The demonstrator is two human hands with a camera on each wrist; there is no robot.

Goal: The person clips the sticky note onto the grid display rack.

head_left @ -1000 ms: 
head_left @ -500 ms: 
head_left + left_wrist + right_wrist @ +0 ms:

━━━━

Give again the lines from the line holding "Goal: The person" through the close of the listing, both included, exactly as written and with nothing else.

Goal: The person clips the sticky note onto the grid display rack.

head_left @ -1000 ms: 
head_left @ -500 ms: 
head_left + left_wrist + right_wrist @ +0 ms:

No additional output is required.